El protocolo de screening molecular propuesto por el International Collaborative Group on HNPCC (ICG-HNPCC) se describe en la figura siguiente.


Riesgo de cáncer en portadores de mutaciones del CCHNP

El riesgo de cáncer colorrectal a lo largo de la vida (penetrancia) es, aproximadamente, del 80%. La edad de inicio del cáncer es más avanzada que la de la Poliposis Adenomatosa Familiar (PAF), lo que explica parcialmente la menor penetrancia.

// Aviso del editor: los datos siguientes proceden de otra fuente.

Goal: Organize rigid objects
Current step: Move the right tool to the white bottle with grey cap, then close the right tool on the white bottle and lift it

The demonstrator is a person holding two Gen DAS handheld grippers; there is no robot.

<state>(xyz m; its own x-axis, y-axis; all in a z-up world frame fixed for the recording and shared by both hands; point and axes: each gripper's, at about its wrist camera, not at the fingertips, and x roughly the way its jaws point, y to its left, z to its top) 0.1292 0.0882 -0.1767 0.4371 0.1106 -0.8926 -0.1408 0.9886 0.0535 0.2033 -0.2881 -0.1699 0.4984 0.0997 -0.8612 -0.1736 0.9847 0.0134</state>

El riesgo de presentar otros tumores asociados al CCHNP a lo largo de la vida es del 40% para el cáncer de endometrio y entre el 5 y el 15% para los tumores de intestino delgado, ováricos (9%), uroteliales (10%), vía biliar (18%) y gástricos (20%).

Manejo clínico del CCHNP

Seguimiento

El beneficio producido por las medidas de seguimiento del cáncer colorrectal está bien establecido. La vigilancia colonoscópica reduce la incidencia de CCR así como la mortalidad, debido a una detección más temprana y una intervención a tiempo. La extirpación de los adenomas durante la endoscopia reduce el riesgo de cáncer colorrectal. Las medidas de seguimiento no están tan bien establecidas para el cáncer endometrial, debido sobretodo a las limitaciones de los métodos existentes.

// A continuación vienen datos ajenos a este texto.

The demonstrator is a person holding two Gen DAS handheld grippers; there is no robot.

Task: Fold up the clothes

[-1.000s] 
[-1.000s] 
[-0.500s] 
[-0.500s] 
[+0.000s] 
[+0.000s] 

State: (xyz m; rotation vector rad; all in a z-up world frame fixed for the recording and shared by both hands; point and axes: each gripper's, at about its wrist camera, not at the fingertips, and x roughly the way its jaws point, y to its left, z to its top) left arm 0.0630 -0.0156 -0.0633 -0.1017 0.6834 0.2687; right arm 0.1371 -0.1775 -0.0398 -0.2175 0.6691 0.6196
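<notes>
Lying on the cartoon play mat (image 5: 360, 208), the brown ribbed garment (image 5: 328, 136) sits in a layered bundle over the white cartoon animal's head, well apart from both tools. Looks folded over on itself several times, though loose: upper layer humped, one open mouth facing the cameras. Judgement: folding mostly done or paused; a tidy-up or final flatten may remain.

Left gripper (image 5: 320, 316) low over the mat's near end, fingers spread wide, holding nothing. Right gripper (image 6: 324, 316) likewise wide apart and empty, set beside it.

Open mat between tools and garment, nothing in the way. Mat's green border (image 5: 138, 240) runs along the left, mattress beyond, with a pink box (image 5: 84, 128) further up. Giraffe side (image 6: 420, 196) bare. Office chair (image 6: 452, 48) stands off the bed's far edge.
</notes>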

Las recomendaciones actuales de seguimiento del ICG-HNPCC se resumen en la siguiente tabla:

Tumor

Exploración

Edad de comienzo

Intervalos

Colon

Colonoscopia

20-25 años

2 años

A partir de 40 años

1 año

Endometrio (+ ovario)

Examen ginecológico*
Ecografía transvaginal*
CA 125*

30-35 años

1-2 años

Estómago *

Gastroscopia

30-35 años

1-2 años

Tracto urinario *

Ecografía
Análisis de orina

30-35 años

1-2 años

* Solamente si hay casos en la familia

Cirugía Profiláctica

La cirugía profiláctica en el CCHNP es controvertida. Dado que no existen datos sobre el beneficio que puede aportar la colectomía profiláctica, en la actualidad se considera que constituye una opción, no una recomendación, para algunos portadores de mutaciones, especialmente en los que presentan adenomas benignos y en los que no se puede aplicar una vigilancia colonoscópica. Además, tras la colectomía abdominal con anastomosis ileorrectal existe un riesgo de cáncer rectal de 12% a 12 años. Se ha establecido claramente que la colectomía abdominal total con anastomosis ileorrectal es la intervención recomendada una vez diagnosticado un cáncer de colon, debido al mayor riesgo de cánceres de colon primarios metacrónicos (hasta un 40% a los 10 años y hasta un 72% a los 40 años después del primero). La colectomía abdominal no está exenta de morbilidad. Dada la sensibilidad limitada de las medidas de vigilancia para el cáncer de endometrio y ovario, algunas mujeres pueden optar por una histerectomía y ooferectomía profilácticas, aunque no se puede recomendar de forma general.

Quimioprevención

Como hemos visto, ni el seguimiento ni la cirugía son procedimientos óptimos para la prevención del cáncer en estos pacientes. Una de las posibilidades que se están explorando en la actualidad es la quimioprevención. La quimioprevención en el cáncer se define como el uso de compuestos químicos para prevenir o inhibir la carcinogénesis. El desarrollo del cáncer teóricamente puede prevenirse interfiriendo en alguno de los cambios genéticos que ocurren en la secuencia adenoma-cáncer.